— Work to be completed —
What you return must match the listing below character for character, minus any pictures.

— Supplied data —
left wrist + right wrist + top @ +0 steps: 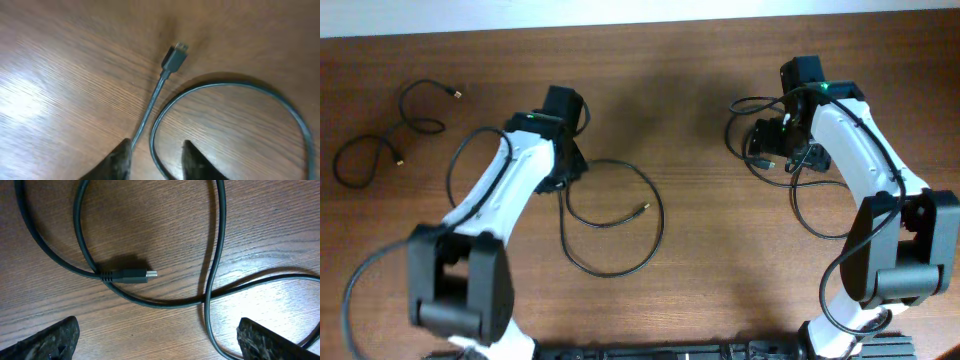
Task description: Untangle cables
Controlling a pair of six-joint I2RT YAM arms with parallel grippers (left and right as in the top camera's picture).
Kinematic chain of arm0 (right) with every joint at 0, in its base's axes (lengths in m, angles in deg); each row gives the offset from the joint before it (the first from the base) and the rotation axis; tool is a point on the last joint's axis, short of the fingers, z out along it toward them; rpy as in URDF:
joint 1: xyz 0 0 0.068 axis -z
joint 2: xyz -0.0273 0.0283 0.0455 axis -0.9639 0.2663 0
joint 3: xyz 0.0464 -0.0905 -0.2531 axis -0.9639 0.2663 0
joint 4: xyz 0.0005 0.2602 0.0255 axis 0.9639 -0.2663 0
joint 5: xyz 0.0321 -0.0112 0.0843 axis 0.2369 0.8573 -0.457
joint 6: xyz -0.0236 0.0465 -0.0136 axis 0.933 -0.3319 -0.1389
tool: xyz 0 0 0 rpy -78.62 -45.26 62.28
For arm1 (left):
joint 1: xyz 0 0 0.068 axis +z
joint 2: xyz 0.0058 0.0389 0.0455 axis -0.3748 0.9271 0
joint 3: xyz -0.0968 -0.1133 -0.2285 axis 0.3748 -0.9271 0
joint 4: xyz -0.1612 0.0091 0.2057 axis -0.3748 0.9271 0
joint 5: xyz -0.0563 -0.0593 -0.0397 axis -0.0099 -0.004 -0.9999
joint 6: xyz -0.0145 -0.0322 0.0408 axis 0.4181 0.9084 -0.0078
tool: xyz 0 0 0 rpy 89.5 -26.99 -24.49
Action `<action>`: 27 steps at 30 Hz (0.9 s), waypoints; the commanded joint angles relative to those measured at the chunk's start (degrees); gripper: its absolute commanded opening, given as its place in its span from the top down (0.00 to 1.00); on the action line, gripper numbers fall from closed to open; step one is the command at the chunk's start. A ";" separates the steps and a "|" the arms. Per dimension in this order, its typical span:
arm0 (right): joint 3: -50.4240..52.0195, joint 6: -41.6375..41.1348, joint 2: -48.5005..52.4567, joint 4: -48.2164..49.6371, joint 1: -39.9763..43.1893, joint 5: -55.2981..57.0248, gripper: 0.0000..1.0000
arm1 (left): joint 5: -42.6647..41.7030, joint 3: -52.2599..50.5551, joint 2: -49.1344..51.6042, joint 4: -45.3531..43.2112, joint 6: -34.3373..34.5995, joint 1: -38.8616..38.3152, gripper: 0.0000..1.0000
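Three thin black cables lie apart on the wooden table. The far-left cable [418, 126] forms small loops. The middle cable [658, 215] makes one big loop with its plug [642, 209] inside. My left gripper [563, 180] sits at that loop's upper left; in the left wrist view its fingers [120, 161] stand apart, open, with a cable strand [152, 142] running between them and a plug [175, 56] ahead. The right cable [802, 208] curls under my right gripper [772, 145]. That gripper [159, 330] is wide open above the cable [207, 315] and its plug [131, 275].
Thicker black wires [360, 280] run from the arm bases along the table's front. Bare wood lies between the middle and right cables. The table's far edge [640, 20] runs along the top.
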 commanded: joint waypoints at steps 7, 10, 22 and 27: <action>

— Exercise answer —
left wrist + right wrist + top @ +0 steps: 
Task description: Untangle cables
Controlling a pair of six-joint I2RT YAM arms with parallel grippers (left and right as in the top camera's picture).
Kinematic chain of arm0 (right) with every joint at 0, in its base's axes (lengths in m, angles in deg); each row gives the offset from the joint before it (the first from the base) and the rotation axis; tool is a point on the last joint's axis, short of the fingers, z out along it toward them; rpy as in URDF:
joint 1: xyz 0 0 0.068 axis -z
joint 2: xyz -0.0273 0.0283 0.0455 axis -0.9639 0.2663 0
joint 3: xyz 0.0464 -0.0905 -0.2531 axis -0.9639 0.2663 0
joint 4: xyz 0.0005 0.2602 0.0255 axis 0.9639 -0.2663 0
joint 5: xyz 0.0321 -0.0112 0.0843 axis 0.2369 0.8573 -0.457
joint 6: xyz -0.0236 0.0465 -0.0136 axis 0.933 -0.3319 -0.1389
tool: xyz 0 0 0 rpy -78.62 -45.26 62.28
For arm1 (left):
joint 1: xyz 0 0 0.068 axis +z
joint 2: xyz 0.0058 0.0389 0.0455 axis -0.3748 0.9271 0
joint 3: xyz -0.0968 -0.1133 -0.2285 axis 0.3748 -0.9271 0
joint 4: xyz -0.1612 0.0091 0.2057 axis -0.3748 0.9271 0
joint 5: xyz -0.0563 -0.0593 -0.0397 axis -0.0099 -0.004 -0.9999
joint 6: xyz -0.0145 -0.0322 0.0408 axis 0.4181 0.9084 -0.0078
tool: xyz 0 0 0 rpy 89.5 -26.99 -24.49
Action `<action>`: 27 steps at 30 Hz (0.9 s), waypoints; the commanded joint angles relative to those measured at the chunk's start (degrees); gripper: its absolute commanded opening, given as its place in its span from the top down (0.00 to 1.00); on the action line, gripper numbers fall from closed to open; step one is the command at the chunk's start. A ";" separates the steps and a "|" the arms. Per dimension in this order, its typical span:
arm0 (right): joint 3: -50.4240..52.0195, joint 6: -41.6375..41.1348, joint 2: -48.5005..52.4567, joint 4: -48.2164..49.6371, joint 1: -39.9763..43.1893, joint 5: -55.2981..57.0248, gripper: 0.0000..1.0000
arm1 (left): joint 5: -42.6647..41.7030, joint 3: -52.2599..50.5551, joint 2: -49.1344..51.6042, joint 4: -45.3531..43.2112, joint 6: -34.3373..34.5995, joint 1: -38.8616..38.3152, gripper: 0.0000..1.0000
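Three thin black cables lie apart on the wooden table. The far-left cable [418, 126] forms small loops. The middle cable [658, 215] makes one big loop with its plug [642, 209] inside. My left gripper [563, 180] sits at that loop's upper left; in the left wrist view its fingers [120, 161] stand apart, open, with a cable strand [152, 142] running between them and a plug [175, 56] ahead. The right cable [802, 208] curls under my right gripper [772, 145]. That gripper [159, 330] is wide open above the cable [207, 315] and its plug [131, 275].
Thicker black wires [360, 280] run from the arm bases along the table's front. Bare wood lies between the middle and right cables. The table's far edge [640, 20] runs along the top.
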 commanded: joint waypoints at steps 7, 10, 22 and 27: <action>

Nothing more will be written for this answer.